Светлый фон

О родная земля! Ты как мать — единственная и неповторимая! И совсем необязательно, чтобы ты была самая красивая. На свете есть другие страны, полные волшебной красоты, где ласковый шум морского прибоя сливается с нежным пением радужных птиц, а запахи лавра или магнолии настояны на свежести южных ветров.

Ну так что ж!

Пусть ты скромнее в убранстве, пусть твоя красота не так заметна и не каждому бросается в глаза, но от этого ты не менее любима и дорога сыновнему сердцу, родная земля! Ты вошла в него вместе с молоком матери и шумом старой вербы у калитки, с плачем чайки у степного озерца и золотистым шорохом пшеничной нивы за селом, со звуками родного языка и девичьих песен по вечерам. Всем этим и многим другим, часто незаметным для глаза, ты, отчизна, вросла в сердце так прочно, что нет на свете силы, способной вырвать тебя из него и заменить другой…

В дни радости и в дни горя все чувства и помыслы наши мы отдаем тебе, родная земля, отчизна дорогая! Веселишься ли ты от полноты счастья, истекаешь ли кровью и на пожарищах воздеваешь к небу руки в проклятьях и мольбах, мы всегда с тобою, где б мы ни были. И пока в груди бьется сердце, мы не перестанем любить тебя, родная земля!

 

10

10

 

Прошел месяц. Преодолев немало трудностей и препятствий на пути, небольшой отряд всадников подъезжал к Каневу. То, что Арсен и его товарищи увидели на Правобережье, глубоко потрясло каждого. Весь край был опустошен. Города разорены, села сожжены. Тысячи мужчин, женщин и детей татары угнали в неволю. Большая часть населения бежала на Левобережье. Лишь у самого Днепра, среди Каневских гор, кое-где остались хутора, не видавшие еще ни татар, ни турок. Но люди были удручены и со дня на день ожидали беды.

Больше всех не терпелось Гриве. Он рвался в Канев.
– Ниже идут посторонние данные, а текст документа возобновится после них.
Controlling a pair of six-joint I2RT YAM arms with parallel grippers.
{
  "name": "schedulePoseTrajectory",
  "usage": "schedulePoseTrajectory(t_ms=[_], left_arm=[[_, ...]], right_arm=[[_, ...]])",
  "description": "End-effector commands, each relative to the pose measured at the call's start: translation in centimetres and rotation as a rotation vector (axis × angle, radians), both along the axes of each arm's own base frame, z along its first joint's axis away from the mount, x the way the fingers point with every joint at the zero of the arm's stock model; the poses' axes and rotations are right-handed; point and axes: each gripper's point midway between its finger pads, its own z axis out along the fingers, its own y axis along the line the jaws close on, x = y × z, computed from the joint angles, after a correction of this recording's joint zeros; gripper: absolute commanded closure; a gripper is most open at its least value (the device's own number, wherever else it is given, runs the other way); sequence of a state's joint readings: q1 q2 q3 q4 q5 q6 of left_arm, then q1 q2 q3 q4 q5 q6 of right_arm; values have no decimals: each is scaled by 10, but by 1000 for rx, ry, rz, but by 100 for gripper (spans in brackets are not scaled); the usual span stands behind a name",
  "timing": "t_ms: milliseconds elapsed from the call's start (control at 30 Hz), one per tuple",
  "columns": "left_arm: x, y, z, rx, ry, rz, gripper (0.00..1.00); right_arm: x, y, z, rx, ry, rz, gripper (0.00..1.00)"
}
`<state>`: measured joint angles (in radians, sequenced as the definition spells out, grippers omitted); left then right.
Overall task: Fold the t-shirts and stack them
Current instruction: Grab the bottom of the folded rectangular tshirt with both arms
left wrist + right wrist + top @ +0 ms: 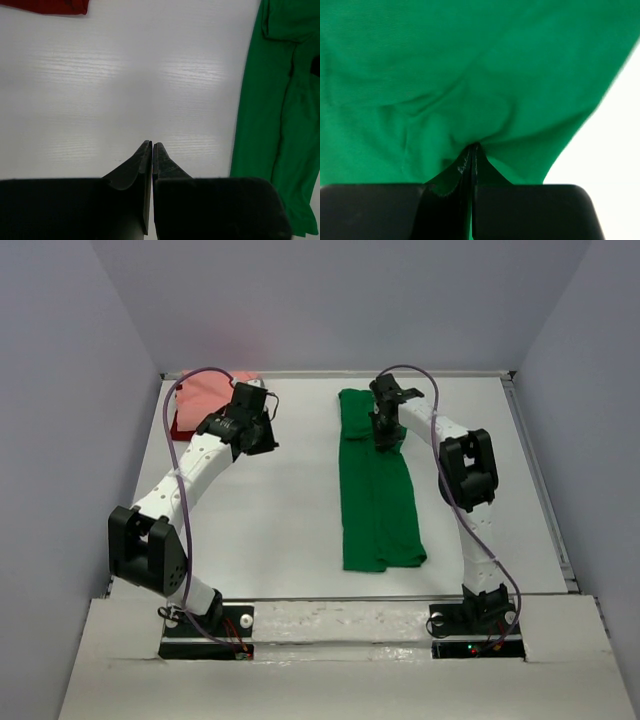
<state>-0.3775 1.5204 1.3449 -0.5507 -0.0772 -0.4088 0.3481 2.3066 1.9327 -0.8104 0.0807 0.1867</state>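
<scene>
The bright green t-shirt (378, 490) lies as a long narrow strip down the middle right of the table (290, 510). My right gripper (386, 436) sits at the strip's far part, shut on a pinch of the green cloth (470, 75), which bunches at the fingertips of the right gripper (472, 147). The salmon pink t-shirt (212, 390) rests on the dark red t-shirt (180, 426) in the far left corner. Beside that pile my left gripper (262, 435) hovers over bare table. The left gripper's (152, 145) jaws stand almost together with nothing between them.
Grey walls close the table in at the left, back and right. A raised rim (545, 490) runs along the right edge. In the left wrist view the dark red t-shirt (50, 6) shows at the top left and the green t-shirt (270, 125) along the right.
</scene>
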Motion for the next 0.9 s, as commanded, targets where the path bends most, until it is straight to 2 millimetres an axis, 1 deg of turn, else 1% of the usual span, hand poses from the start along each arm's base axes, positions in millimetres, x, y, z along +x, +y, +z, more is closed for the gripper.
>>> schedulePoseTrajectory(t_ms=[0, 33, 67, 233, 267, 300, 333, 367, 400, 433, 533, 600, 633, 700, 733, 833, 867], left_arm=[[-6, 2, 17, -25, -48, -26, 85], [-7, 2, 17, -28, -51, -26, 85], [-10, 1, 13, -33, -42, -31, 85], [-15, 1, 8, -39, -33, -40, 85], [-17, 2, 7, -37, -30, -41, 85], [-18, 3, 7, -36, -30, -40, 85], [-17, 4, 8, -35, -34, -37, 85], [-18, 4, 8, -36, -33, -38, 85], [-18, 5, 8, -35, -34, -38, 85], [-18, 5, 8, -36, -32, -39, 85], [-19, 4, 9, -37, -31, -43, 85], [-19, 5, 9, -36, -30, -43, 85], [-19, 4, 8, -37, -28, -46, 85], [-21, 5, 7, -38, -21, -47, 85], [-22, 4, 7, -42, -23, -52, 85], [-25, 3, 6, -48, -16, -55, 85], [-27, -1, 7, -67, -14, -76, 85]], right_arm=[[0, 48, 2, 100, 15, 92, 100], [1, 50, 0, 104, 16, 93, 100], [7, 53, 7, 118, 2, 98, 100], [19, 58, 11, 114, -6, 106, 100], [21, 62, 12, 128, -1, 114, 100], [17, 64, 8, 139, 18, 120, 100], [22, 69, 13, 160, 5, 130, 100], [22, 72, 11, 174, 12, 136, 100], [26, 74, 16, 183, -1, 135, 100], [25, 74, 14, 181, 6, 134, 100], [31, 75, 16, 180, -10, 133, 100], [35, 73, 17, 160, -21, 129, 100], [36, 71, 10, 143, -13, 134, 100], [40, 67, 9, 117, -21, 139, 100], [40, 66, 1, 109, -11, 141, 100], [45, 58, 0, 61, -31, 125, 100], [51, 50, 4, 14, -61, 112, 100]])
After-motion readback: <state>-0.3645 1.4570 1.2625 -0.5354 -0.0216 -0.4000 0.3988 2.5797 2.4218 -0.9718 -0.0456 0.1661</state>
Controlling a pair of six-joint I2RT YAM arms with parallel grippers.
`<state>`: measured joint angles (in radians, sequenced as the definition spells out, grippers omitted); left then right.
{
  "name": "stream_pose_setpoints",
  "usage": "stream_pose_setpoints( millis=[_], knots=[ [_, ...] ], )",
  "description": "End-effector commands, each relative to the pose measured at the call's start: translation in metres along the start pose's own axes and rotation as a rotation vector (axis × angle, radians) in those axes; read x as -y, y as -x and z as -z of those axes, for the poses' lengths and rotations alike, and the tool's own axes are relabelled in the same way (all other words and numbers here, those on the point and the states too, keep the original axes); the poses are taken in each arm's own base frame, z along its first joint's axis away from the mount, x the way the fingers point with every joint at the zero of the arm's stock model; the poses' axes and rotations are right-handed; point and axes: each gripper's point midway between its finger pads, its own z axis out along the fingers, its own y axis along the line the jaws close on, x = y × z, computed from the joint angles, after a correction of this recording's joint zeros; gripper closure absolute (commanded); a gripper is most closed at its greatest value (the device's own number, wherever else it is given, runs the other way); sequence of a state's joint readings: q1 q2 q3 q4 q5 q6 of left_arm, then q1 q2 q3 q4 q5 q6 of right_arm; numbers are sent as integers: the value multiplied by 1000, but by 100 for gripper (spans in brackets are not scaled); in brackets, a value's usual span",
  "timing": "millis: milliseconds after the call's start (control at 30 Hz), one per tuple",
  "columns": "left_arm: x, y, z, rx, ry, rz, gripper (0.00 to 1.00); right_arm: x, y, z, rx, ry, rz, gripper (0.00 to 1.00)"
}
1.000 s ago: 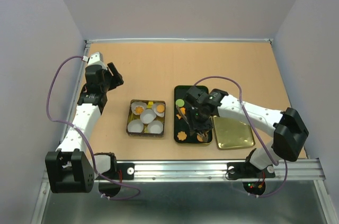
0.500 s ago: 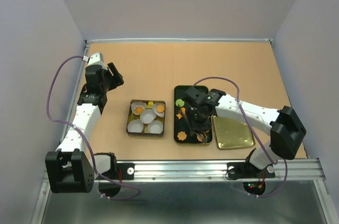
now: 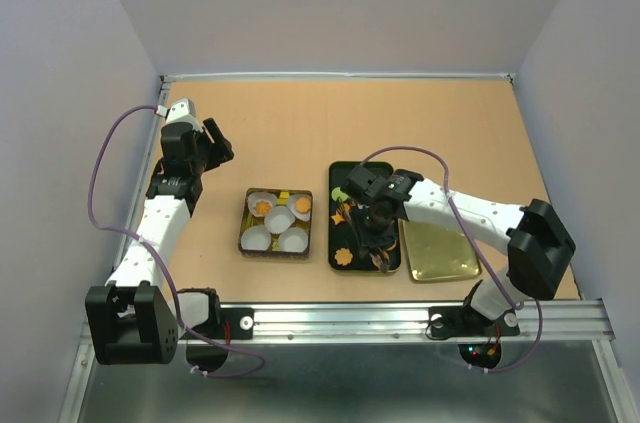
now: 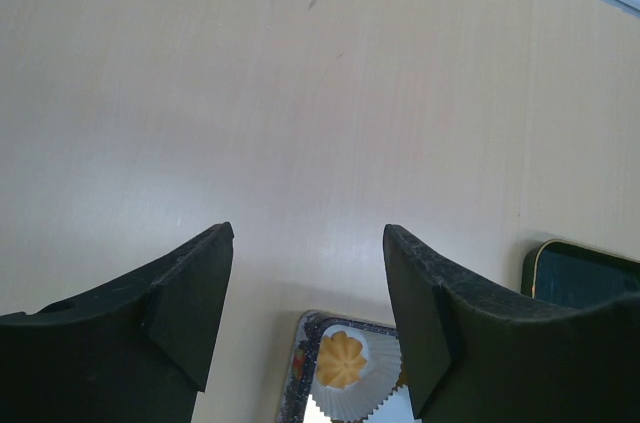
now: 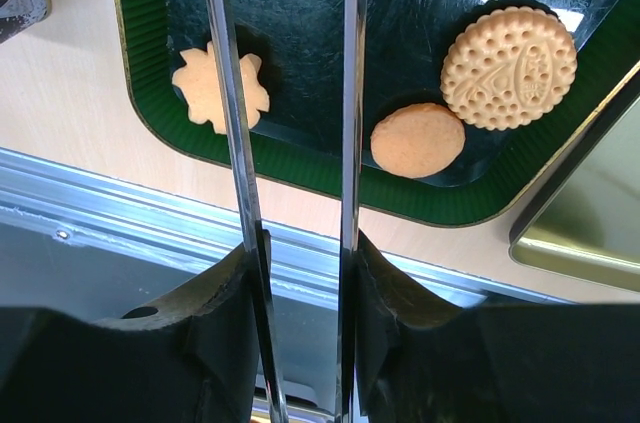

Там жили его старые родители, жена, пятеро малых детишек. Тревога и радость сменяли друг друга в его душе.

— Эх и угощу вас на славу, братья! — выкрикивал он, когда был в хорошем настроении. — Только б быстрее добраться до дома! Весь Канев скличу! Столов наставлю душ на пятьсот! Десять бочек горилки закуплю у шинкаря! Нищим пойду по свету, а всех угощу на радостях, что возвратился из басурманской неволи!

Но проезжали сожженное село или местечко — он умолкал и гневно сжимал огромные, как кувалды, кулаки. И долго потом от него не слышно было ни слова.

Когда перебрались через Рось, он все время был впереди. А за две версты до Канева оставил товарищей и погнал коня галопом. Только на горе, откуда был виден весь город, остановился и слез с коня. Здесь и догнали его друзья.